WORK ITEM: Please, in the data that follows, copy exactly the lines from the line with "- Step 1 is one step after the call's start" through the last one, both included. Do not include pictures.

++++ SUPPLIED INFORMATION

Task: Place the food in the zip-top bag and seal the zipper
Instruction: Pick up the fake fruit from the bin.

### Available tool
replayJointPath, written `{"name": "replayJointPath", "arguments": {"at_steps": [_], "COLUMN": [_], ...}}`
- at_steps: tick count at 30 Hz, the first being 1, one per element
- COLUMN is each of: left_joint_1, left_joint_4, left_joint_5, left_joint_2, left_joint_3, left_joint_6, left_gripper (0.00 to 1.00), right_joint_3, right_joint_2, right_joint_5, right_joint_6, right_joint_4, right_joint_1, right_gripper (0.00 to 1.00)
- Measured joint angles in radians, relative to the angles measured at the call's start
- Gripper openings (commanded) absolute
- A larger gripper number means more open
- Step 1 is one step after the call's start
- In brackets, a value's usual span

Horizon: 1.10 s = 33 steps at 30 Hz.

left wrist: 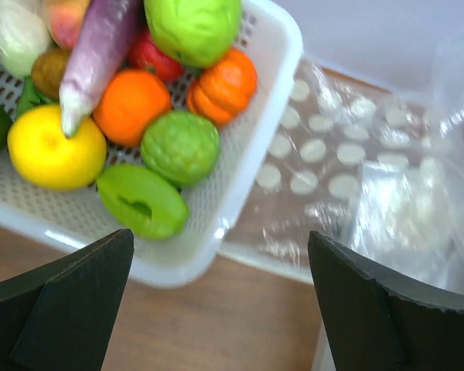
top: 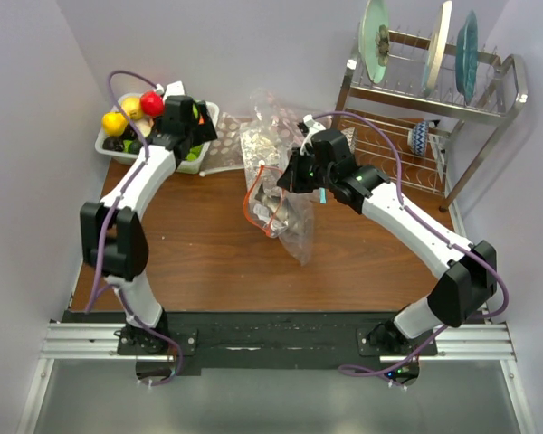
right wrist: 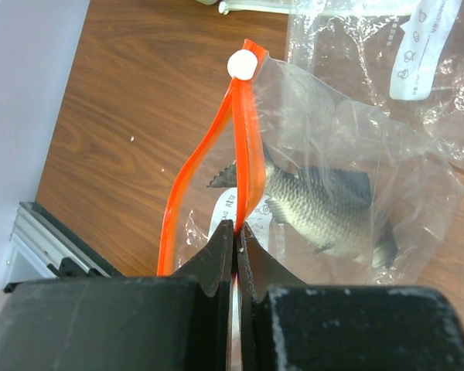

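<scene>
High rear overview; two close, downward wrist views

3 plates (top: 376, 41), 1 bskt (left wrist: 243, 166), 1 orange-zip bag (right wrist: 356, 154).

left wrist: basket (left wrist: 251, 147) cut off top+left, clear plastic (left wrist: 417, 216) at right blurred | top: basket right half under left arm (top: 149, 176) | right wrist: zipper (right wrist: 246, 147) lower end hidden behind right gripper (right wrist: 236, 232) fingers, label (right wrist: 419, 46) print unreadable
</scene>
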Motion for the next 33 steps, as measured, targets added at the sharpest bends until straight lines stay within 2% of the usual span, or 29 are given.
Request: {"name": "replayJointPath", "arguments": {"at_steps": [10,19,26,29,32,33], "left_joint_1": [0.087,0.149,0.159,0.167,0.175,0.179], "left_joint_4": [0.092,0.259,0.358,0.39,0.423,0.432], "left_joint_5": [0.017,0.024,0.102,0.137,0.158,0.167], "left_joint_2": [0.316,0.485,0.616,0.647,0.663,0.665], "left_joint_3": [0.335,0.392,0.465,0.469,0.469,0.473], "left_joint_6": [-0.002,-0.002,-0.03,-0.062,-0.091,-0.1], "left_gripper": [0.97,0.96,0.92,0.85,0.65,0.55], "right_joint_3": [0.0,0.0,0.0,0.0,0.0,0.0], "right_joint_2": [-0.001,-0.003,-0.003,-0.003,-0.003,-0.003], "right_joint_5": [-0.005,-0.005,-0.004,-0.003,-0.001,-0.002], "right_joint_6": [-0.012,-0.017,-0.027,-0.031,-0.034,-0.034], "right_joint_4": [0.0,0.0,-0.006,-0.006,-0.007,-0.007], "right_joint_1": [-0.001,-0.005,-0.005,-0.005,-0.005,-0.005], "right_gripper": [0.0,0.0,0.0,0.0,0.0,0.0]}}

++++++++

ANSWER TO THIS EXERCISE:
- Step 1 is one step after the call's start
- In brackets, a value's usual span

Horizon: 1.10 s = 33 steps at 30 Hz.

left wrist: 
top: 
right wrist: 

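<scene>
High rear overview; two close, downward wrist views

3 plates (top: 376, 41), 1 bskt (left wrist: 243, 166), 1 orange-zip bag (right wrist: 356, 154).

left wrist: basket (left wrist: 251, 147) cut off top+left, clear plastic (left wrist: 417, 216) at right blurred | top: basket right half under left arm (top: 149, 176) | right wrist: zipper (right wrist: 246, 147) lower end hidden behind right gripper (right wrist: 236, 232) fingers, label (right wrist: 419, 46) print unreadable
</scene>
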Motion for the next 33 steps, as measured, targets added at the sharpest bends until straight lines stay within 2% of the usual span, or 29 are given.
Request: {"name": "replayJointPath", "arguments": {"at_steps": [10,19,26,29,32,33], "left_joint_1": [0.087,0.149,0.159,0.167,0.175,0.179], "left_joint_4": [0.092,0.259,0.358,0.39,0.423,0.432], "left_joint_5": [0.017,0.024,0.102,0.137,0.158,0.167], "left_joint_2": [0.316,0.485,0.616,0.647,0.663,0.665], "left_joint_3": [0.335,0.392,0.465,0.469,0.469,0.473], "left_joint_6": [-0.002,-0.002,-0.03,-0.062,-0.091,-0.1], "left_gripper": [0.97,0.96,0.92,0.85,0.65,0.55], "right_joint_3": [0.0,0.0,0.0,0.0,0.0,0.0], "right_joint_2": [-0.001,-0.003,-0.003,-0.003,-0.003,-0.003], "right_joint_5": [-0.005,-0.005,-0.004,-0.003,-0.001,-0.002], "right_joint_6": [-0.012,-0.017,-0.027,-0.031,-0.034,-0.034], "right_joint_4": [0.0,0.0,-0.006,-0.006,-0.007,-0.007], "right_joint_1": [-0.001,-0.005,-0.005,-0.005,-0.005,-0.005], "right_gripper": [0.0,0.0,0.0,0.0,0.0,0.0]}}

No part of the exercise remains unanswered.